Com o dinheiro do auxílio, seria, pois, possível dobrar o Bolsa Família.
Não
existe lugar para este dinheiro no Orçamento —o
auxílio emergencial é pago “por fora”, além do teto de gastos. Pobreza e
miséria devem cair um tico com uma eventual retomada econômica, mas o dinheiro
do Bolsa Família já era obviamente insuficiente antes da epidemia, no Brasil da
depressão que começou em 2014.
Seria
possível também pensar programas quaisquer que incentivassem o emprego dos mais
pobres. Até agora, o governo “estuda” uma espécie de programa de bolsa-emprego
para jovens, uma complementação do salário de estágio que seria pago pela
empresa contratante, com o que se gastariam uns R$ 4 bilhões. Melhor do que
nada, embora não se possa confiar na competência dessa gente que ora ocupa o
governo. Difícil que saia qualquer coisa relevante e impacto antes de este
governo acabar oficialmente. O mais é um deserto de planos concretos.

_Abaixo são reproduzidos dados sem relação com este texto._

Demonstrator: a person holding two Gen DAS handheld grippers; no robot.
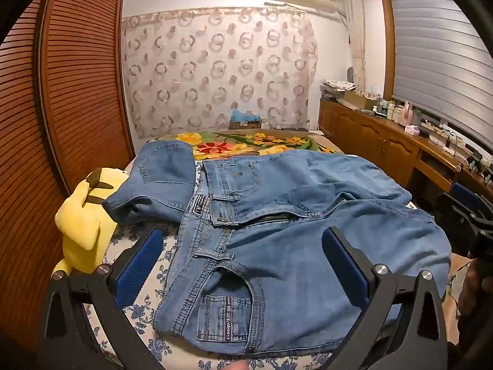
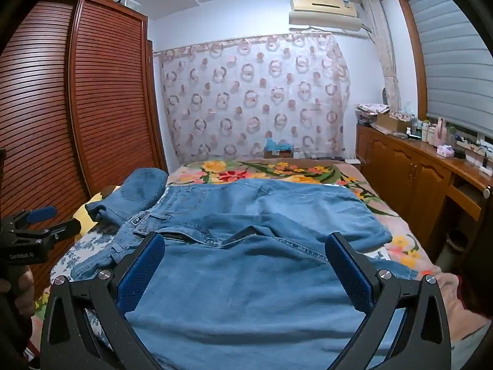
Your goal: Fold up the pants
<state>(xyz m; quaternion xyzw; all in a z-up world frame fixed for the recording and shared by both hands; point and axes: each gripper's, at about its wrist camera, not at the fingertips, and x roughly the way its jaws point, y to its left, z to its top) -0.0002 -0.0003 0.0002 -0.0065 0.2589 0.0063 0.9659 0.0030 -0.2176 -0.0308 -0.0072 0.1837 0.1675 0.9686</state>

Para manter na mente o tamanho do problema, é preciso guardar estes números: 1) o que será de um país com desemprego de 14% por anos, a perder de vista, e que seria reduzida apenas ao nível do pior do pré-epidemia apenas em 2025?; 2) como arrumar uns R$ 40 bilhões extras por ano para ao menos evitar a fome? É o básico do básico da crise social.